# [PROBLEM TO SOLVE]
All lines with the word "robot" are to be found and copied from the listing.
[MATERIAL FOR THE TASK Boundary: Start]
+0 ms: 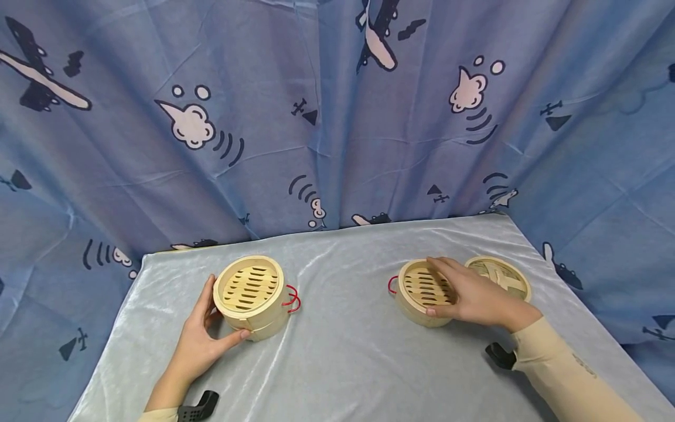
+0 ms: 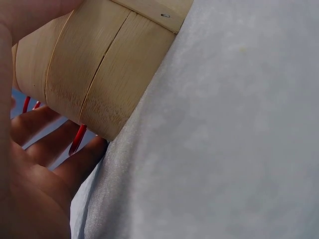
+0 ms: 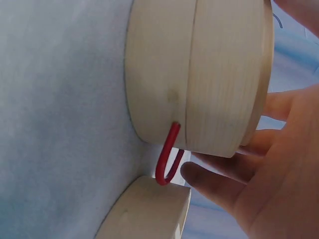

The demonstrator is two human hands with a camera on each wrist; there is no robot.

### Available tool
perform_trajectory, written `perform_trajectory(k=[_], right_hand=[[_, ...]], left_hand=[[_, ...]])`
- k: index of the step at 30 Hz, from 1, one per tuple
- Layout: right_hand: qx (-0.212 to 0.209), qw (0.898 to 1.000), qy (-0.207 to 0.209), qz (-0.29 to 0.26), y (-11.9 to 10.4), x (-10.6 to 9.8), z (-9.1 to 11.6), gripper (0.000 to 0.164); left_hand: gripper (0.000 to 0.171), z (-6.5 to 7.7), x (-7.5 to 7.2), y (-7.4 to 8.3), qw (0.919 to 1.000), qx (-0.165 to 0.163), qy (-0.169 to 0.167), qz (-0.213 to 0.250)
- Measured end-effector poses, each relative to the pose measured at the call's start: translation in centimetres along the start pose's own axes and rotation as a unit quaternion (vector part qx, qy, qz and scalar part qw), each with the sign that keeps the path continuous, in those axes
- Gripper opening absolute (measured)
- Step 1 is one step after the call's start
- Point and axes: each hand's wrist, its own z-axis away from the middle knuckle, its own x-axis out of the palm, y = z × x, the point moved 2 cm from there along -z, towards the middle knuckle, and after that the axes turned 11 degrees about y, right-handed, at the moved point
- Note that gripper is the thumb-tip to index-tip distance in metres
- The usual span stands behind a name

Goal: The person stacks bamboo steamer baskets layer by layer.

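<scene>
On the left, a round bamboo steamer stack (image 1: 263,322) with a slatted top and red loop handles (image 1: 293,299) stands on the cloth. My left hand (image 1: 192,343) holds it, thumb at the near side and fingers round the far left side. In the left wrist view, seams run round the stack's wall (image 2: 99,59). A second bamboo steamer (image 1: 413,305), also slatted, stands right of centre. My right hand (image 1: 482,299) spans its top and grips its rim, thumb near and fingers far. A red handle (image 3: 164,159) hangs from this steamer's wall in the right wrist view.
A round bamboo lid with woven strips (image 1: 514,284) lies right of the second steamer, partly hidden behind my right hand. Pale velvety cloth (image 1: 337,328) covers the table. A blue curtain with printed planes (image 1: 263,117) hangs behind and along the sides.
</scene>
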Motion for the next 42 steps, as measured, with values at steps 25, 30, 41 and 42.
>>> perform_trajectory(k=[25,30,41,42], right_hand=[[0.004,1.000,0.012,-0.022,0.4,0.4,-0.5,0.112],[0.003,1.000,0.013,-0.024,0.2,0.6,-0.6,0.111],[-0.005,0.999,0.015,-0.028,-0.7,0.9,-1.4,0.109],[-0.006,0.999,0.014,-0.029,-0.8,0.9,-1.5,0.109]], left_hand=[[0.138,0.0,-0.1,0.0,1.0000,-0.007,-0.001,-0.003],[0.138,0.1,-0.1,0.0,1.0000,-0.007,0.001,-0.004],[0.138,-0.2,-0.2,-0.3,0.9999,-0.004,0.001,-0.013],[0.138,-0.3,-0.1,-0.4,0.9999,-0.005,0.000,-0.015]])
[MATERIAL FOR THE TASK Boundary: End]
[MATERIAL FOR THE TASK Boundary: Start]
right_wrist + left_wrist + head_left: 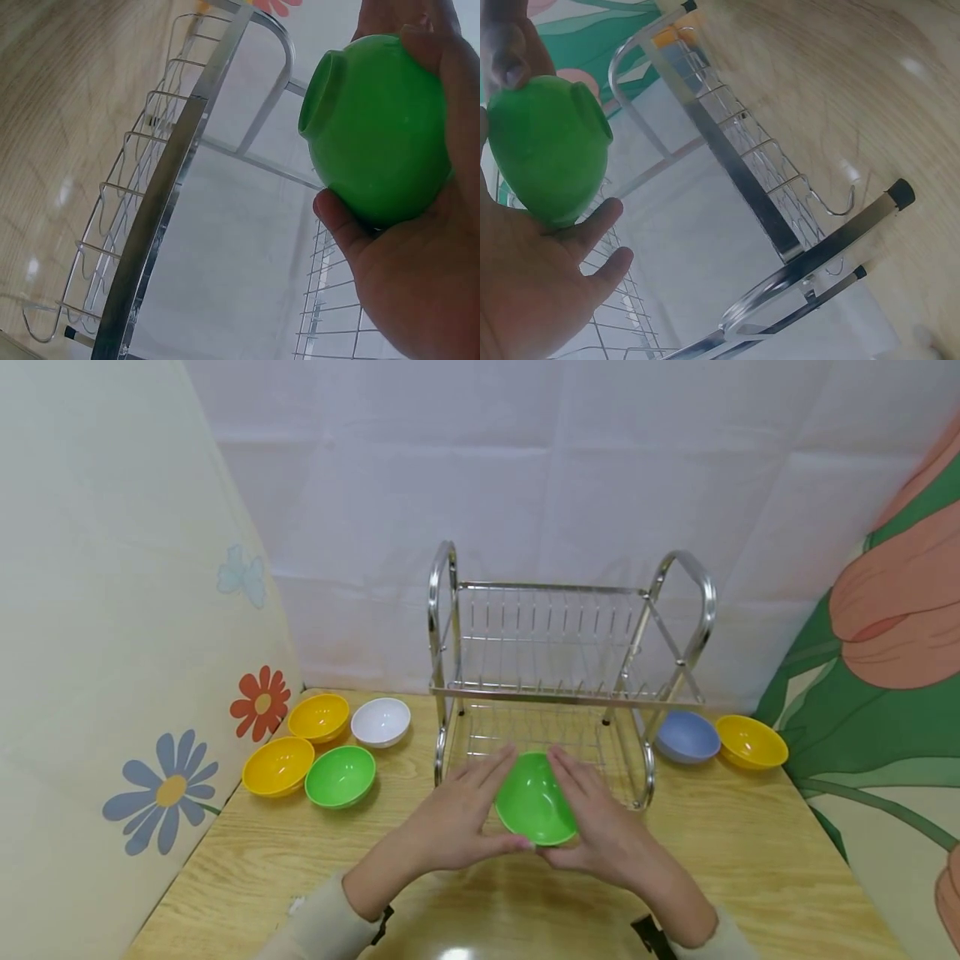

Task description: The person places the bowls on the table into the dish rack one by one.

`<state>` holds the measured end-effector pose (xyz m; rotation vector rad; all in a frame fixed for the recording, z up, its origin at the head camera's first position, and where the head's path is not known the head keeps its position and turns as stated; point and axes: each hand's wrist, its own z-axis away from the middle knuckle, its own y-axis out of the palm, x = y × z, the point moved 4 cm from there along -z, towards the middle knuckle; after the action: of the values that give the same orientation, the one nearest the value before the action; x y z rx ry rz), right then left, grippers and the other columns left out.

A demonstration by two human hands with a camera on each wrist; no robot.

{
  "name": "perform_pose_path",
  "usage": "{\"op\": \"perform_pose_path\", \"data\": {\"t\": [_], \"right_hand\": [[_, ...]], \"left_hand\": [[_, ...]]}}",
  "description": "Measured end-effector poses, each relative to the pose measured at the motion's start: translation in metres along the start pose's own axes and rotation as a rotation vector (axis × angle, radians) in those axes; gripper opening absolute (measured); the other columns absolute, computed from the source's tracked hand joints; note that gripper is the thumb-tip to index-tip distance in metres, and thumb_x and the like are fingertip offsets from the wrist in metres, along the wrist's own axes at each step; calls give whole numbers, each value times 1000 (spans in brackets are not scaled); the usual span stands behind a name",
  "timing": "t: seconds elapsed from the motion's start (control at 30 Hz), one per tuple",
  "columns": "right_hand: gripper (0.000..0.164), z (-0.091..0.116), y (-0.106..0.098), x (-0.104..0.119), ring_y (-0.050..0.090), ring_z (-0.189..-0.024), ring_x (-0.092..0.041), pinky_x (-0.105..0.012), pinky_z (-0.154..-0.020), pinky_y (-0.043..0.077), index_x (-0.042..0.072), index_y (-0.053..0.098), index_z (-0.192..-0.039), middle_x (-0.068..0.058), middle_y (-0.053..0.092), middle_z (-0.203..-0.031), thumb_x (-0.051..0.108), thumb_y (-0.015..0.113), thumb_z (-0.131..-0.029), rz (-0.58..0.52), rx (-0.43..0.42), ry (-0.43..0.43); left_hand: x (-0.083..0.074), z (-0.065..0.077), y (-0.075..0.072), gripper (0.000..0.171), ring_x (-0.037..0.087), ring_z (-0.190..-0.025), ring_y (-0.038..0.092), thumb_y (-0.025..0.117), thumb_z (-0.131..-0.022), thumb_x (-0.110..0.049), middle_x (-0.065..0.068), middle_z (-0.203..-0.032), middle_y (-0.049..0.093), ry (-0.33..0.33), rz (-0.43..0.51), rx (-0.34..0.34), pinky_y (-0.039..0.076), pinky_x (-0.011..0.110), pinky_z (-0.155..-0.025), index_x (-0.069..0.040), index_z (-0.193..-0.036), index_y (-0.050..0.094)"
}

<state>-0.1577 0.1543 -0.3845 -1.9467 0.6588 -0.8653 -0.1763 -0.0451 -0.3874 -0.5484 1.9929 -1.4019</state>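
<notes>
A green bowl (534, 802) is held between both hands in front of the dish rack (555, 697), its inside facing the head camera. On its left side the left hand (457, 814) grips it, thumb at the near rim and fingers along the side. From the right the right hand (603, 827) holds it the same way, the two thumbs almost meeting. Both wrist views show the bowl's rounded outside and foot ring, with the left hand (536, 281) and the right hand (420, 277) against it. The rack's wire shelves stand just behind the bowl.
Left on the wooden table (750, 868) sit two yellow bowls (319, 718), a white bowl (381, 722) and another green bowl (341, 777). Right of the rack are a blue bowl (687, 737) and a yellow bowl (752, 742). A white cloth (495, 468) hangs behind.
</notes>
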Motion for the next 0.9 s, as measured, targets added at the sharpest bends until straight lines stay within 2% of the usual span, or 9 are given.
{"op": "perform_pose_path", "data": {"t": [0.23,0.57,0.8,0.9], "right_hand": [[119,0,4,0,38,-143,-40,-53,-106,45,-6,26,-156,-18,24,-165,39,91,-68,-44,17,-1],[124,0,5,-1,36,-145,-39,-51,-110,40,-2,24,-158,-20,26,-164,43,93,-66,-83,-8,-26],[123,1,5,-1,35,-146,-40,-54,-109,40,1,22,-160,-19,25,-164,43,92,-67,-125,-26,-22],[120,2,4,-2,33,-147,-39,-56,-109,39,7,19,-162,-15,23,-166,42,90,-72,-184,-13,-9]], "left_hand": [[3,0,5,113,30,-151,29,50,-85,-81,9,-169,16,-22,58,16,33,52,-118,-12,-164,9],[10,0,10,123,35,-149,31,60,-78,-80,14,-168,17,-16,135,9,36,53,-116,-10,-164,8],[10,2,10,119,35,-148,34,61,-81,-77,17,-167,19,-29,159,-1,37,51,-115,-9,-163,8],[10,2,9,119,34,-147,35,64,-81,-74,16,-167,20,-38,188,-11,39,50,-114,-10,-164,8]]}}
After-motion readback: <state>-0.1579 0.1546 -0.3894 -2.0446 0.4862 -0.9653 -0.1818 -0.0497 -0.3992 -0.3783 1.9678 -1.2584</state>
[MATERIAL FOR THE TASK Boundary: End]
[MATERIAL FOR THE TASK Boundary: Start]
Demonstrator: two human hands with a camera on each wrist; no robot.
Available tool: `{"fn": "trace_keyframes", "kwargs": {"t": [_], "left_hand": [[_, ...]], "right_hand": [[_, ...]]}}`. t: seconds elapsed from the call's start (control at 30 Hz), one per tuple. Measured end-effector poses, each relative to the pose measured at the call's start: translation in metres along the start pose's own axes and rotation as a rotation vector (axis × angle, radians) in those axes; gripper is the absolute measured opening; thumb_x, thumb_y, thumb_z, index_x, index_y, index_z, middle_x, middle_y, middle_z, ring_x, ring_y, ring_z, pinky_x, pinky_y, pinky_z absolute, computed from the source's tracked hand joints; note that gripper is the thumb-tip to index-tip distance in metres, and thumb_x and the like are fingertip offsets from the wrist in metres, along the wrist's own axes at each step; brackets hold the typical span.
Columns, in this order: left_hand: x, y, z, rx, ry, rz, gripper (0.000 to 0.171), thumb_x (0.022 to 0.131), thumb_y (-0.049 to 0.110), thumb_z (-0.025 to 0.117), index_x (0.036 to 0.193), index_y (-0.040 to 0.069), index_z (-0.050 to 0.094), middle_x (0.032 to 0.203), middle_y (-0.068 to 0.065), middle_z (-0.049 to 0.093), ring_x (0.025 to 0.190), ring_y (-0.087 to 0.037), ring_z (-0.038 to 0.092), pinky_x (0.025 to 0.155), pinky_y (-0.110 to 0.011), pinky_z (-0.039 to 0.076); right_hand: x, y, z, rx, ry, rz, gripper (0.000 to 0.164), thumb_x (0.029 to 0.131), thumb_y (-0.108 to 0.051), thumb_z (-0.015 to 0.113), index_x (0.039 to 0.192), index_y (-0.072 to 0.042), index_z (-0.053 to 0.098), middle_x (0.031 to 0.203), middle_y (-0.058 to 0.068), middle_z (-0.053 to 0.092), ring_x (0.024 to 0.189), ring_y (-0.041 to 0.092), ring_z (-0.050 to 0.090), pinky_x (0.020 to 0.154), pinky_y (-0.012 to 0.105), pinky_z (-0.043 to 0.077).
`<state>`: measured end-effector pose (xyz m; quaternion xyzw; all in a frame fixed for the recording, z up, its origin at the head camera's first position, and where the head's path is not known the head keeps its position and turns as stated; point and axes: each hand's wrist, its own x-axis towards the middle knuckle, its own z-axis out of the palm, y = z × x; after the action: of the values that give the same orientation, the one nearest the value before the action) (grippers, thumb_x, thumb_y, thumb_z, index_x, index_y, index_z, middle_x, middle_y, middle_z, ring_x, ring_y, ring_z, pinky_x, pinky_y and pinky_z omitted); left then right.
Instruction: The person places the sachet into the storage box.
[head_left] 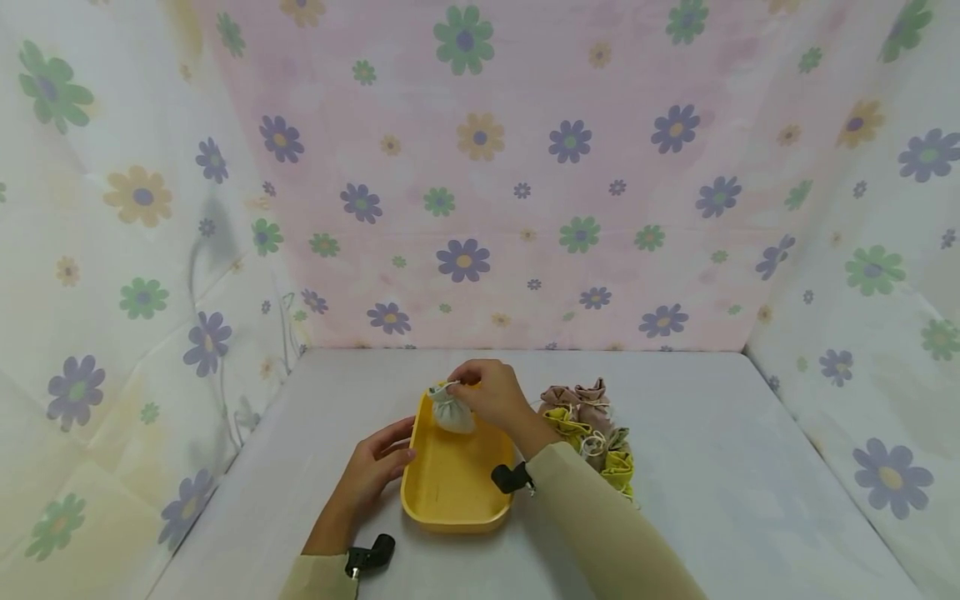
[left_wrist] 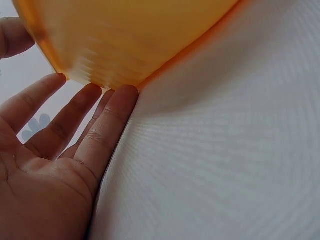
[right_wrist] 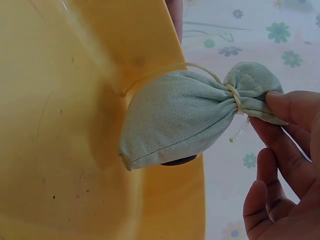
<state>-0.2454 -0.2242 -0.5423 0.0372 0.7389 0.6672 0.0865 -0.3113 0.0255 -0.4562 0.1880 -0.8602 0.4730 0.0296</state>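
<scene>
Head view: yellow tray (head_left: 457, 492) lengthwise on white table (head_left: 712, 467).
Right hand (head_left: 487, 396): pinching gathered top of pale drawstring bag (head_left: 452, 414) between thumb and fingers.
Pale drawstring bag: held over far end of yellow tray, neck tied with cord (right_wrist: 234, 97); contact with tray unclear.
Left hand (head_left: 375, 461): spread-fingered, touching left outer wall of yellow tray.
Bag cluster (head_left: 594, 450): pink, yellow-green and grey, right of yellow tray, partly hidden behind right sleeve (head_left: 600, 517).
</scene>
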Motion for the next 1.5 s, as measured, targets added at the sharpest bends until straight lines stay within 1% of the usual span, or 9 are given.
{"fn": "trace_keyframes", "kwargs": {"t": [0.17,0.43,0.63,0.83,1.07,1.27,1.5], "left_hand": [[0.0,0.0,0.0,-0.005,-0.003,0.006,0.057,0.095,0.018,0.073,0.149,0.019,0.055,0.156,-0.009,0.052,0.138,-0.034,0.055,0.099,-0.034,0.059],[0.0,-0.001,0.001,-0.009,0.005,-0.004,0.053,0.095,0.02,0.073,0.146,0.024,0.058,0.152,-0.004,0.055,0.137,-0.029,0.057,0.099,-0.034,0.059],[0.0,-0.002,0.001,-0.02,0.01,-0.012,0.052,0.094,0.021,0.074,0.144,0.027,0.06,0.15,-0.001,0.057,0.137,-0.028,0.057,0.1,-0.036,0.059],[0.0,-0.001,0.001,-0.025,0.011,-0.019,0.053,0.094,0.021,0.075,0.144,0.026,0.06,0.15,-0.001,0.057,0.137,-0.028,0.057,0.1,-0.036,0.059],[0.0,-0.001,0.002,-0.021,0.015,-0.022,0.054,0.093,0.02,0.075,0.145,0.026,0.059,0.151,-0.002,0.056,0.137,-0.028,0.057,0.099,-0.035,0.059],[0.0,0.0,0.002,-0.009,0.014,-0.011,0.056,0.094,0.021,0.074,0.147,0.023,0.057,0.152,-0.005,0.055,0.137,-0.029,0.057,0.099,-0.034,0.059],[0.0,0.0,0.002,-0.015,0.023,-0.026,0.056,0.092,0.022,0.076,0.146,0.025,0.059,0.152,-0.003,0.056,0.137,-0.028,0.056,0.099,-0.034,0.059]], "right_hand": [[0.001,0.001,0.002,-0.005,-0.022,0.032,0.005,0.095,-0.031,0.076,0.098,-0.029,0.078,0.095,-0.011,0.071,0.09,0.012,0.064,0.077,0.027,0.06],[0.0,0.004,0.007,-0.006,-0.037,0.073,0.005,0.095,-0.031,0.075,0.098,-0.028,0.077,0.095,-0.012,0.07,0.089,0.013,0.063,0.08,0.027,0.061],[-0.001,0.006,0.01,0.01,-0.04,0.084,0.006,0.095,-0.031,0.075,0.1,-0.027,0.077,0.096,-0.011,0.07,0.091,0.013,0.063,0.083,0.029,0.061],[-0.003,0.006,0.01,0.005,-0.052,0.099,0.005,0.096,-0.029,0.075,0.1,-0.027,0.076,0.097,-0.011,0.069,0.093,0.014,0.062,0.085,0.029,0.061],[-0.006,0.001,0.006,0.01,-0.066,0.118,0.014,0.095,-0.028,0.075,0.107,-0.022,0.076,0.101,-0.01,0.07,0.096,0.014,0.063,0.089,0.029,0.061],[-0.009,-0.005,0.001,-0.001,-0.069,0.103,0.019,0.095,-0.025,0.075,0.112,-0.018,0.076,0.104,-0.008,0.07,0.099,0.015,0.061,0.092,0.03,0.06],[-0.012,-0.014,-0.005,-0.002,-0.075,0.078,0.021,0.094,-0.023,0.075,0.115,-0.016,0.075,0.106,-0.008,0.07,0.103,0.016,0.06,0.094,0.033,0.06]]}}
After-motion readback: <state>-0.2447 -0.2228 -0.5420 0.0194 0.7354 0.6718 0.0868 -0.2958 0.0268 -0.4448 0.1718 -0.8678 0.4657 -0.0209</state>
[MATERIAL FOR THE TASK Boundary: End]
# [TASK RESPONSE]
The demonstrator is two human hands with a camera on each wrist; there is no robot.
A demonstration by two human hands with a camera on each wrist; no robot.
Demonstrator: two human hands with a camera on each wrist; no robot.

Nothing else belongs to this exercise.